November is National Adoption Awareness Month. As I mentioned in my Celebrate Adoption post, Hubs and I knew we were called to adoption. Our daughter is adopted from within the family. Robbie is my cousin. Hubs and I are honored that Robbie (Sister’s natural father) and Michelle (Sister’s natural mother) chose us to parent her. Because of their loving gift, our family is complete.
Long before we knew who our child’s natural parents would be, we had decided we wanted an open adoption. We prayed nightly for them for years before she was ever even conceived. We wanted our child to know where he or she came from. To be proud of his or her adoption heritage, confident in their identity, and confident in his or her place in our family.
That became even more important to us when Robbie and Michelle chose us. We all want our daughter to know where she came from. It is HER heritage, and she deserves to know it. Robbie and Michelle did not cease to exist when we adopted her. Just because they have no legal right to make parenting decisions, nor do they want to do so, they still have love to offer. The last thing we would ever want is for our daughter to look at us and believe that we have attempted to deceive her, or withheld such a vital relationship from her. Or worse yet, to think that she was unwanted. Nothing could be further from the truth.
With that in mind, we are working at keeping family ties and have attempted to maintain a degree of openness that surprises many. We have both of her birth certificates, the one with her first last name and the one with our family name, along with all of her adoption records in her baby box. We pray for her birth-family with her every night. We have a photo of us with her and Robbie and Michelle in her bedroom. We send pictures (albeit, not as often as we should), and converse on Facebook and text. We maintain contact with her other siblings and have pictures of her with them.
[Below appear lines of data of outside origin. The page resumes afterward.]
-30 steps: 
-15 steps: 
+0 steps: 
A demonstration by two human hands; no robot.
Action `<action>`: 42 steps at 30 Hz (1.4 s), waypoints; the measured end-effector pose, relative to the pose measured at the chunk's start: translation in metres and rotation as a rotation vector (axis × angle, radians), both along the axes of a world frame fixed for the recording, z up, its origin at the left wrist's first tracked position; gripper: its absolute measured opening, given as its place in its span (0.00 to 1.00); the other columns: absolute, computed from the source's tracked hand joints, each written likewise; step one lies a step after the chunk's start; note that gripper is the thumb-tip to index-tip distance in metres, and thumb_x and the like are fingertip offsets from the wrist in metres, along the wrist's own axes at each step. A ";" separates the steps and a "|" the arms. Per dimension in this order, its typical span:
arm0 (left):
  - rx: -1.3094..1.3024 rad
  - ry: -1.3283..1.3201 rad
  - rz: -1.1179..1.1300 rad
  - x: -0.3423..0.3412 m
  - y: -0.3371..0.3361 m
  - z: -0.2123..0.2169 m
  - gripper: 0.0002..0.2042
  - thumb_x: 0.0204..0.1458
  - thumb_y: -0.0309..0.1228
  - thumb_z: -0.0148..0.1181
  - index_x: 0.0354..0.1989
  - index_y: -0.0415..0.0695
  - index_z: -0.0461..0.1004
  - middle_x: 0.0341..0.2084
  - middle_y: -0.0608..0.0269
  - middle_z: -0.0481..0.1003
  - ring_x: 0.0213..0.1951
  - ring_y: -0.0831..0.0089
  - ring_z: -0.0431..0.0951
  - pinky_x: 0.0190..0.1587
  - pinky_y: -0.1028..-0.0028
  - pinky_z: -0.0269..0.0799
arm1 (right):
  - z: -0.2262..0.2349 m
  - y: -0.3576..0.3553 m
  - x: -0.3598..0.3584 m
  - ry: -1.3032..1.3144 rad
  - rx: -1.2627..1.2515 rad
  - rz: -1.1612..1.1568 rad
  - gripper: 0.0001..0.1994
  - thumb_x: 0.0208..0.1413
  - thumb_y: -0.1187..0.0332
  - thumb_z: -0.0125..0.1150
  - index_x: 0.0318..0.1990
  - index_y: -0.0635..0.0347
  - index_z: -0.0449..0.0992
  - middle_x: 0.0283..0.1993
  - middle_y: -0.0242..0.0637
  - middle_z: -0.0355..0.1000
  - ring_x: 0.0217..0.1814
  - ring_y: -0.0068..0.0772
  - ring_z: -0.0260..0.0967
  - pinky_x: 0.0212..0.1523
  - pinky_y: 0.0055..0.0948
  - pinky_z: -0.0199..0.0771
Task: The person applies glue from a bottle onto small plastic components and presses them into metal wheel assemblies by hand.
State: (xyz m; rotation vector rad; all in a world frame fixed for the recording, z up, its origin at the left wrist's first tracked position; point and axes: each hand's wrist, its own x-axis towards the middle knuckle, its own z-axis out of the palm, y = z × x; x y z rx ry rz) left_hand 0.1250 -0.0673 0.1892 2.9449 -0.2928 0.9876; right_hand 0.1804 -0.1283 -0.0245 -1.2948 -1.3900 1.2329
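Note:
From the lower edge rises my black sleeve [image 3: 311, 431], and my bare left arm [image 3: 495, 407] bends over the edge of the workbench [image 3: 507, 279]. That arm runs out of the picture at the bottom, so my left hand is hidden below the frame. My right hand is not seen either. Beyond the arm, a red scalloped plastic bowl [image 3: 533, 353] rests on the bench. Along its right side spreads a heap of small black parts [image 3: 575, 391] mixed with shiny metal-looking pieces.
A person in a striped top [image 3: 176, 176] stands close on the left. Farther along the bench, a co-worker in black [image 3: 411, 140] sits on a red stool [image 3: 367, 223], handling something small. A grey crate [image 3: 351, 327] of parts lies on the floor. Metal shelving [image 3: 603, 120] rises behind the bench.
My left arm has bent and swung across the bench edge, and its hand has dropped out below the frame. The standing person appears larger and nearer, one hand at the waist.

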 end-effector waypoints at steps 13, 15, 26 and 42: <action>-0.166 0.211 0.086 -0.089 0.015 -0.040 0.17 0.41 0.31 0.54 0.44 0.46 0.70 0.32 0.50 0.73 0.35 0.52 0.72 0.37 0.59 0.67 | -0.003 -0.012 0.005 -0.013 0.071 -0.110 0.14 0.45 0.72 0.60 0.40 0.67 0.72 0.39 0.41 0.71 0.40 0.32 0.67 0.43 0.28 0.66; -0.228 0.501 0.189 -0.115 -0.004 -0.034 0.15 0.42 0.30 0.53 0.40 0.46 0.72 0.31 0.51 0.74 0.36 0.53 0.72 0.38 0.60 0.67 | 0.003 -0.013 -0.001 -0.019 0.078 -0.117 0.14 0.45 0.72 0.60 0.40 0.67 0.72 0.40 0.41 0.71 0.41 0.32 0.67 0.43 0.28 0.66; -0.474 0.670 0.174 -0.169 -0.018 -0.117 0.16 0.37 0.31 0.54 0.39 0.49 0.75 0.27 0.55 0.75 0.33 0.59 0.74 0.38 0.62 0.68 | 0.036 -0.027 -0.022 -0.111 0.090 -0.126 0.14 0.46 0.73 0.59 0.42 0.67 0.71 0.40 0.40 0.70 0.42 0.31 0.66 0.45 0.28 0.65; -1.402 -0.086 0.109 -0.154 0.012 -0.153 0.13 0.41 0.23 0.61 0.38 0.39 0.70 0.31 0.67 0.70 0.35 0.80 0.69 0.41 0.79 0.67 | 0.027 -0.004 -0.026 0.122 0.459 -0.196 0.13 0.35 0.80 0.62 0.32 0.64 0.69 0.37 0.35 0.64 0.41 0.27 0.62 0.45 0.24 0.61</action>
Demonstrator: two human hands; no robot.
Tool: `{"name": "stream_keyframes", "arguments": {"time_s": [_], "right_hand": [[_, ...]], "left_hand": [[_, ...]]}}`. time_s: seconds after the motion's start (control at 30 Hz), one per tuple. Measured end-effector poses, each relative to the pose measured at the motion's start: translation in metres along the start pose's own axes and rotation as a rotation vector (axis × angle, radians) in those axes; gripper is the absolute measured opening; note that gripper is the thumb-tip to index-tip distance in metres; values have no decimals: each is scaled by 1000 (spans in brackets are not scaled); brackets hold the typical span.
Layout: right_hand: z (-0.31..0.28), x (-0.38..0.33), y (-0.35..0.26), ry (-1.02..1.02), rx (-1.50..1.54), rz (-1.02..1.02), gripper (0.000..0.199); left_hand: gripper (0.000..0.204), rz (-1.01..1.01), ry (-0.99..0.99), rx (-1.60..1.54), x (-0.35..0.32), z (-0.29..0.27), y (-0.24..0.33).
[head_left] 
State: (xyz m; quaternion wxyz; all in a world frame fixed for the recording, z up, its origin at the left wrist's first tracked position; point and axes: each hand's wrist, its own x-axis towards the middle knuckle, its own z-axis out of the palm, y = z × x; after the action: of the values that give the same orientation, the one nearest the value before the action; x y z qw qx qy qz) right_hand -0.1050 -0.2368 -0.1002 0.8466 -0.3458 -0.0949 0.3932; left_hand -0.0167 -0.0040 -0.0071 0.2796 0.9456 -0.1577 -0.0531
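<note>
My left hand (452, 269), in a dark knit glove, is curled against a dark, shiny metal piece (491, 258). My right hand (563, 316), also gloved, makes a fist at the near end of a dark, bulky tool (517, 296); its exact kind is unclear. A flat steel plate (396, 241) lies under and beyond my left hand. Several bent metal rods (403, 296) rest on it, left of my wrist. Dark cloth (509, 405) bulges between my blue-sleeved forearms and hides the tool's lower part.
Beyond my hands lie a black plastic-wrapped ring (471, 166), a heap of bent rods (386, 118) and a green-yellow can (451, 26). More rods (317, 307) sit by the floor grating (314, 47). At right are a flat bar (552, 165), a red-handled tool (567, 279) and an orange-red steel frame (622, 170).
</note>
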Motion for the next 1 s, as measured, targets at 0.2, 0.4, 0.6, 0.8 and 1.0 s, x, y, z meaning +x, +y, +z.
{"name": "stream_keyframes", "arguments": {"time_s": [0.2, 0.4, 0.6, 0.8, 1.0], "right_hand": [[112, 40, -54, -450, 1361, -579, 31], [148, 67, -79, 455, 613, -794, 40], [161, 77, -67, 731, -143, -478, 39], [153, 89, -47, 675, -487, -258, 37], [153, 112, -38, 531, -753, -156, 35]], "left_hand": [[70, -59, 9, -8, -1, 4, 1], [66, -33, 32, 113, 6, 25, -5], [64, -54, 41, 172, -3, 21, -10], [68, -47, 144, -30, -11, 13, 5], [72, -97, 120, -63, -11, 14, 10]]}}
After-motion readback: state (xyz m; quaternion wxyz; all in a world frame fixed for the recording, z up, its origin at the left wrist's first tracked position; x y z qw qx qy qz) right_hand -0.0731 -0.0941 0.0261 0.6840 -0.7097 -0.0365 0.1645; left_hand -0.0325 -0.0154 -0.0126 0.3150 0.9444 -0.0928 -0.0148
Raising any child provides challenges. Raising a child that happens to be adopted from within the family presents unique challenges. When Sister was born, we were faced with trying to decide what to call everyone. Should my Aunt and Uncle, who are Sister’s grandparents (via Robbie), be Auntie Bird and Uncle Grouch or Granny Bird and PawPaw Grouch? Should Robbie’s brothers, who are my cousins, be Uncle or Cousin? After praying about it, we decided to let THEM choose, with one stipulation. Whatever they chose to be for her, they had to be for Mister. Since Mister was only fourteen months old when Sister was born, we thought it would be too confusing to have to keep track of two sets of titles. Because we let them choose, our kids are blessed to have more grandparents than most kids, and a plethora of Uncles to spoil them.
Open adoption is a lot like marriage. It is a lifetime commitment. You have an idea of what it will look like when you go into it, but have to learn to navigate the relationship as you go along. You don’t always know what to say. Sometimes you don’t say anything, when you should pour your heart out. Sometimes you say the wrong thing. Sometimes what you say is misunderstood. Sometimes it doesn’t look like what you thought it would. Often times, it is far more beautiful than anything you could have imagined. Sometimes your heart aches with fear, and other times it bursts with joy. It isn’t always comfortable. It isn’t always easy. It isn’t always neat. But, it IS ALWAYS worth the effort that it takes to make it work!